• _Task requirements_: Drop the pictures and restate the rest of the listing word for word.

• _Data_:
*** Begin section ***

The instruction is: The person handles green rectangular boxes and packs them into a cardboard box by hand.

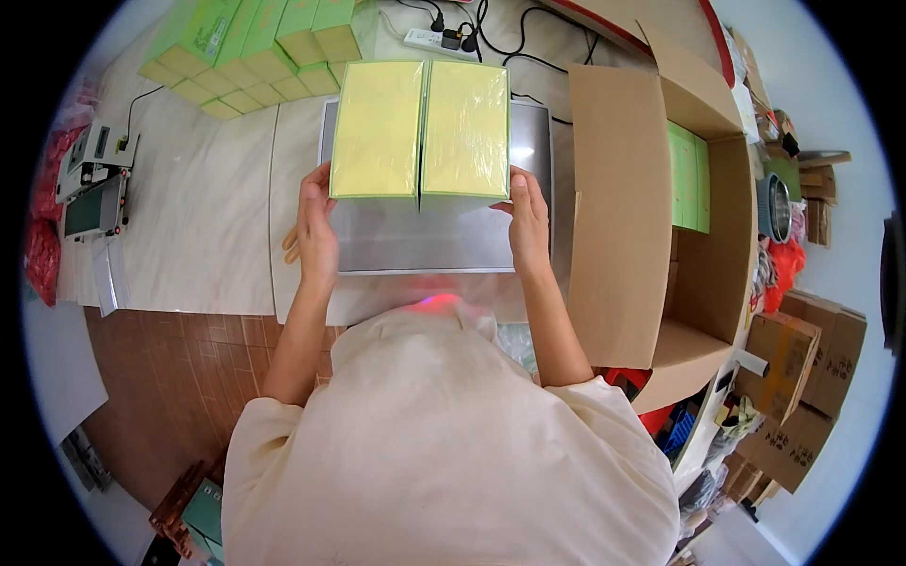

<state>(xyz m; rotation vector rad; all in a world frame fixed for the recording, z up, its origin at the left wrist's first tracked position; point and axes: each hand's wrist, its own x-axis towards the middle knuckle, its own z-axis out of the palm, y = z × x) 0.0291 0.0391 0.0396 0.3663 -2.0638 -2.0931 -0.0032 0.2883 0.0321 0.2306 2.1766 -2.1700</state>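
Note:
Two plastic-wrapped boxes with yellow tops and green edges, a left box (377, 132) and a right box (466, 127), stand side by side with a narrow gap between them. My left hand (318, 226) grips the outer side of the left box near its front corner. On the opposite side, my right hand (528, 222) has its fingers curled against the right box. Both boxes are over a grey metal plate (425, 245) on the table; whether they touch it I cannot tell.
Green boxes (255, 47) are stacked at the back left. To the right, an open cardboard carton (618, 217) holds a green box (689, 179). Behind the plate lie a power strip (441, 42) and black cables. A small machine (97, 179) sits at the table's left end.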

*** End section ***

• _Finished exercise_:
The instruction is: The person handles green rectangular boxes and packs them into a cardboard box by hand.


<state>(xyz m; rotation vector rad; all in a world frame fixed for the recording, z up, its origin at the left wrist's first tracked position; point and axes: each hand's wrist, its own x-axis towards the middle knuckle, its own z-axis out of the palm, y = z × x) 0.0291 0.0391 0.0396 0.3663 -2.0638 -2.0931 -0.0032 0.2883 0.0321 0.2306 2.1766 -2.1700</state>
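Note:
Two plastic-wrapped boxes with yellow tops and green edges, a left box (377, 132) and a right box (466, 127), stand side by side with a narrow gap between them. My left hand (318, 226) grips the outer side of the left box near its front corner. On the opposite side, my right hand (528, 222) has its fingers curled against the right box. Both boxes are over a grey metal plate (425, 245) on the table; whether they touch it I cannot tell.
Green boxes (255, 47) are stacked at the back left. To the right, an open cardboard carton (618, 217) holds a green box (689, 179). Behind the plate lie a power strip (441, 42) and black cables. A small machine (97, 179) sits at the table's left end.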

Work on the exercise is finished.